递归python函数的输出

Question

I have a problem with a function which should return all possible combinations in a list, without repeating the sample.

The function works perfectly but I'm unable to get a list of all the combinations:

abc = ['a','b','c','d','e']

def combi(pre, listg, stage=1,first = 1):
    if len(listg)==0:
        return []
    start = first
    lifeat =[]
    for i in range(start,len(listg)):
        lifeat.append(pre + [listg[i]])
        print('stage: ',stage,'|| ',i,' ',pre + [listg[i]])
        diff = set(listg[i:]) - set(pre+[listg[i]])
        seted= [item for item in listg[i:] if item in diff]
        li = combi(pre+ [listg[i]],seted,stage+1, first= 0)
        #print('li : ',li)
    return lifeat+li


def all_combi(liste):
    return combi([liste[0]], liste)
all_combi(abc)

the printed result : print('stage: ',stage,'|| ',i,' ',pre + [listg[i]])

stage:  1 ||  1   ['a', 'b']
stage:  2 ||  0   ['a', 'b', 'c']
stage:  3 ||  0   ['a', 'b', 'c', 'd']
stage:  4 ||  0   ['a', 'b', 'c', 'd', 'e']
stage:  3 ||  1   ['a', 'b', 'c', 'e']
stage:  2 ||  1   ['a', 'b', 'd']
stage:  3 ||  0   ['a', 'b', 'd', 'e']
stage:  2 ||  2   ['a', 'b', 'e']
stage:  1 ||  2   ['a', 'c']
stage:  2 ||  0   ['a', 'c', 'd']
stage:  3 ||  0   ['a', 'c', 'd', 'e']
stage:  2 ||  1   ['a', 'c', 'e']
stage:  1 ||  3   ['a', 'd']
stage:  2 ||  0   ['a', 'd', 'e']
stage:  1 ||  4   ['a', 'e']

This is the output I got : output

[['a', 'b'], ['a', 'c'], ['a', 'd'], ['a', 'e']]

thank you in advance for any help.

Answer 1

You have several problems in your logic.
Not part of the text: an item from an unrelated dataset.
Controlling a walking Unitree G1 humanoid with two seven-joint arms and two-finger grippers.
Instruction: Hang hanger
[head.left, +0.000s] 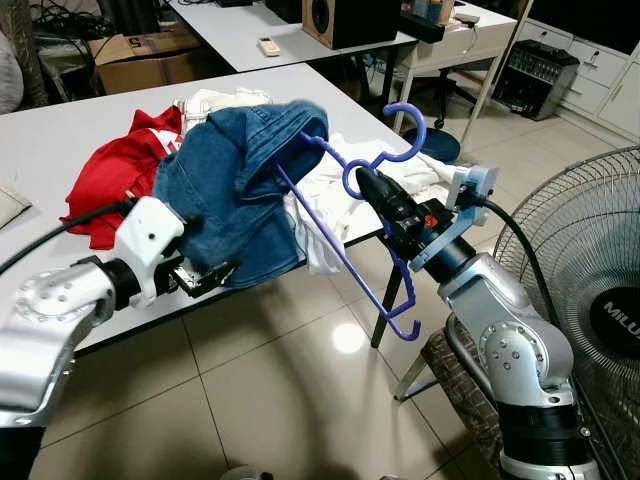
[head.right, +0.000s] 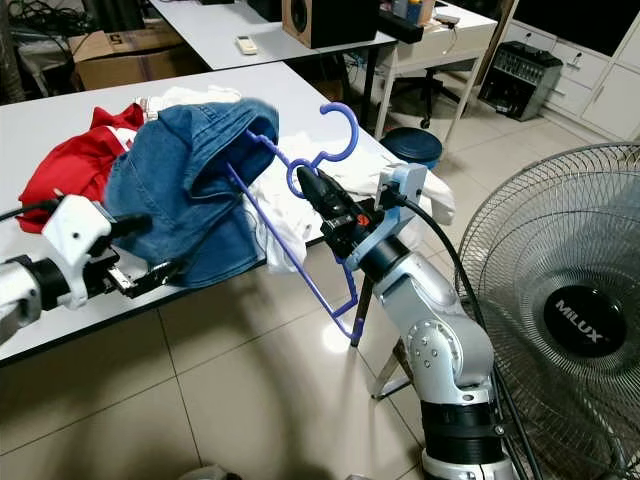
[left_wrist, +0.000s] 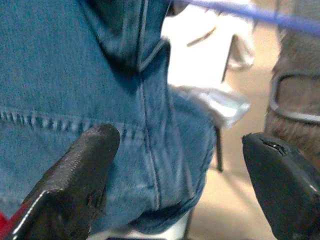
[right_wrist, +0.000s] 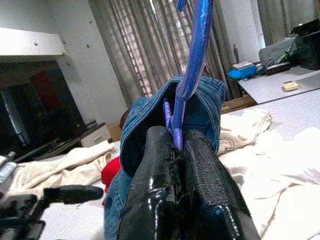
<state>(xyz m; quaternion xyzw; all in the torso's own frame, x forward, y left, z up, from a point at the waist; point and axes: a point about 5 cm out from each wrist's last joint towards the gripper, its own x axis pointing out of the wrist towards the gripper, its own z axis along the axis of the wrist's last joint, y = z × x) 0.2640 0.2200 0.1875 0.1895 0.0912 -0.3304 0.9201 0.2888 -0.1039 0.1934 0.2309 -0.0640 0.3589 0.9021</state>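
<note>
The left gripper (head.left: 205, 277) sat nearest, low at the table edge (head.left: 130, 325), its two black fingers (left_wrist: 82, 180) spread wide with nothing between them. Directly ahead of those tips hung the lower hem of the denim garment (head.left: 235, 180), close to them but not gripped; in the left wrist view the seam ran straight up from the gap between the fingers.

Across from it, the right gripper (head.left: 375, 188) was closed tight on the blue hanger (head.left: 345, 250), pinching it at the neck just below the hook (head.left: 405, 130). From those fingertips the hook curled up and beyond, while one arm of the hanger ran away from the tips into the denim garment, which was draped over that shoulder. The other arm slanted back and down past the right wrist toward the floor. So the hanger's long axis lay on a steep diagonal, high at the garment end and low at the free end.

The coming move seemed to turn on this: the right gripper already held the hanger, and the left was the nearer one to the loose cloth, with the hem lying straight out from its open fingers.

Farther off, a red garment (head.left: 110, 175) and white clothes (head.left: 330, 200) lay on the table behind the denim, and a standing fan (head.left: 590, 290) stood beyond the right arm.
</note>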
I strongly recommend that you use incremental programming to sort out your difficulties.

1. You assume the first element as a required member of every combination.
2. You append only the last value of li from your for loop; lifeat should get them all.

For the second problem, change your return statement to two lines:

    lifeat += li
return lifeat

This improves your result to

[['a', 'b'], ['a', 'b', 'c'], ['a', 'b', 'c', 'd'], ['a', 'b', 'c', 'd', 'e'],
 ['a', 'b', 'c', 'e'], ['a', 'b', 'd'], ['a', 'b', 'd', 'e'], ['a', 'b', 'e'],
 ['a', 'c'], ['a', 'c', 'd'], ['a', 'c', 'd', 'e'], ['a', 'c', 'e'], ['a', 'd'],
 ['a', 'd', 'e'], ['a', 'e']]

I'll leave the initialisation problem to you.